◆ HOW TO COMPLETE THIS TASK ◆
Write the data out again exactly and in full.

****

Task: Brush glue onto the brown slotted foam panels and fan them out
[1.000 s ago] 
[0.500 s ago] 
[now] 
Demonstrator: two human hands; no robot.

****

◆ WRITTEN SOLUTION ◆
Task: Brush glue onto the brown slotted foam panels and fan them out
[1.000 s ago] 
[0.500 s ago] 
[now] 
Demonstrator: two human hands; no robot.

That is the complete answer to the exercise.